Dieticians and nutritionists recommend healthy snacks in between the meals. To reap the benefits of snacking, it’s important to keep in mind the foods you choose, the amount you eat, and the frequency at which you snack.

The key is to choose healthy snacks that will fill you up without adding too many calories.

 

Healthy Snack Guidelines

Plan healthy snacks: It’s a great opportunity to fit in another serving of whole grains, fruits, or vegetables. These foods are lower in fat and calories compared to most salty snacks and sweets. Whole grains, fruits, and vegetables will fill you up quickly and also give you the energy you need.

  • Watch your portion size: Regardless of how many snacks your meal plan includes, portion sizes are the key to control your blood glucose and avoiding weight gain. Try limiting your snacks to no more than three a day. Aim for snacks with less than 200 calories.
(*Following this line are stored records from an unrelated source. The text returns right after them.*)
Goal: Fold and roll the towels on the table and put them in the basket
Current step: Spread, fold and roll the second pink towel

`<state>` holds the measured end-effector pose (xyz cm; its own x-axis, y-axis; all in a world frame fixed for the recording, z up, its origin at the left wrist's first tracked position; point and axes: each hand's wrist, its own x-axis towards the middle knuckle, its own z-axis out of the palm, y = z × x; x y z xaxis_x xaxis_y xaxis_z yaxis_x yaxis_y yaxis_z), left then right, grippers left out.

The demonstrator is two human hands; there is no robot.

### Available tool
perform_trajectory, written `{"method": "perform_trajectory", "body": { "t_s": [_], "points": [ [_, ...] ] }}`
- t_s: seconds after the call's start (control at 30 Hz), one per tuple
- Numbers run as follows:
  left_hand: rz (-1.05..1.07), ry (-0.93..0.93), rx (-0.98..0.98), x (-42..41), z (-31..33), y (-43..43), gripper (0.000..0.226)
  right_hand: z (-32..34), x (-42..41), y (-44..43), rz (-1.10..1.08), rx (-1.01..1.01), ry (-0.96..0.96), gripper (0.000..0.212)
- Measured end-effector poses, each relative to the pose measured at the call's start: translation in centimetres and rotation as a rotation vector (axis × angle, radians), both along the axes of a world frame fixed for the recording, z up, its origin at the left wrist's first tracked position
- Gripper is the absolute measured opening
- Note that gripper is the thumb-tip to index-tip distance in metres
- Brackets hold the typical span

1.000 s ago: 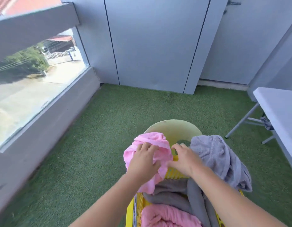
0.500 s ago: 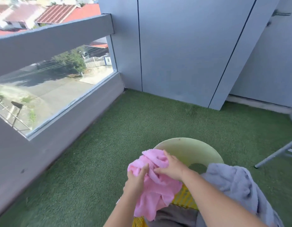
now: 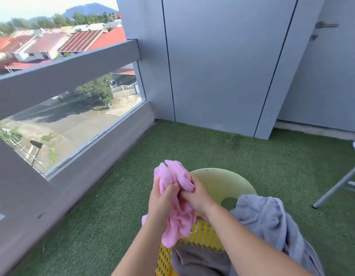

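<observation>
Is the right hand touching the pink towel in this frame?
Touching. The head view shows the right hand with its fingers curled into the pink towel, gripping its bunched folds.

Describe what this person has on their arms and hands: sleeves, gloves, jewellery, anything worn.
Nothing worn is visible. The left hand and right hand are ungloved, with no rings that can be made out. The left forearm and right forearm are uncovered as far as the bottom edge of the view: no sleeves, watch, bracelet or markings show.
</observation>
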<state>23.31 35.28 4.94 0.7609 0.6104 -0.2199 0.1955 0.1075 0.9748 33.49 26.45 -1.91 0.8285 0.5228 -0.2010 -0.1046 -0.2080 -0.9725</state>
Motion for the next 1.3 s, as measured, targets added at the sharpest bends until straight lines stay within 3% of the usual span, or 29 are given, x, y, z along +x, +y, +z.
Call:
{"method": "perform_trajectory", "body": {
  "t_s": [0.3,0.63,0.87,1.03,1.17,1.3],
  "points": [
    [-0.280,-0.213,0.172,0.5,12.0,-6.8,0.035,15.0,-2.8,-10.1,-0.227,0.191,-0.201,0.055],
    [-0.791,-0.420,0.139,-5.5,18.0,-28.8,0.036,22.0,-14.8,-34.5,-0.671,0.163,-0.379,0.057],
    [-1.036,-0.448,0.087,-10.5,19.1,-47.1,0.045,22.0,-23.6,-53.3,-0.986,0.118,-0.414,0.048],
    [-1.045,-0.324,-0.046,-13.4,17.0,-62.1,0.029,20.2,-28.0,-67.5,-1.132,0.151,-0.324,0.029],
    [-1.070,-0.166,-0.135,-15.1,13.8,-73.3,0.028,17.3,-31.2,-79.5,-1.236,0.214,-0.161,0.035],
    [-1.064,-0.063,-0.122,-15.7,9.5,-78.9,0.032,14.2,-32.5,-87.8,-1.142,0.245,-0.024,0.052]
  ]
}}
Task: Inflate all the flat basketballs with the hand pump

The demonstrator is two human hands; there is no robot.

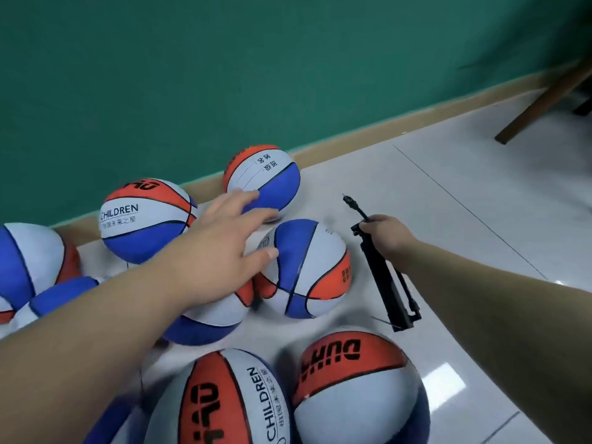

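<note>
Red, white and blue basketballs [147, 219] crowd the left of the pale tiled floor [464, 193], along the green wall [192, 75]. The left hand [224, 238] reaches over them, fingers straight and spread, holding nothing, by the middle ball [307, 270]. Just right of that ball, the right hand [384, 233] grips the black hand pump [384, 283], its needle pointing toward the wall.

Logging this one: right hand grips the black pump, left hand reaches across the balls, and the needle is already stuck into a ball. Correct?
Not quite: the head view shows the needle free in the air, in no ball. The right hand does grip the black pump, and the left hand reaches across the balls.
</note>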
  • Keep healthy ready-to-eat snacks on hand: Examples of healthy ready-to-eat snacks are fruit with low fat yogurt, vegetables with light dip or low fat cottage cheese, whole grain crackers with hummus, peanut butter, or low fat cheese.
  • Drink water often: Water has no calories. Water quenches your thirst and helps you feel full.
  • Buy small packages of food or take small portions from larger packages. Eat slowly. Don’t snack directly from a large container, bag or box.
  • Learn to recognize true hunger and fullness: Skip the urge to nibble when you are bored, tired, upset or stressed. Try something else like walking the dog, going for a jog, reading a book, writing in a journal, or listening to your favorite music.
  • Avoid snacking: While watching TV, working or playing on the computer, reading, or driving.
  • Don’t choose foods that are higher in calories, fat, sugar, or salt (sodium): These foods include cookies, cakes, chocolates, ice cream, chips, and deep-fried foods. If you can’t resist eating these foods, try to eat only a small amount. For example, instead of eating two cookies, eat one cookie and some fresh fruit. Or put a small scoop (golf ball size) of ice cream in a small bowl and top it with fresh or frozen fruits.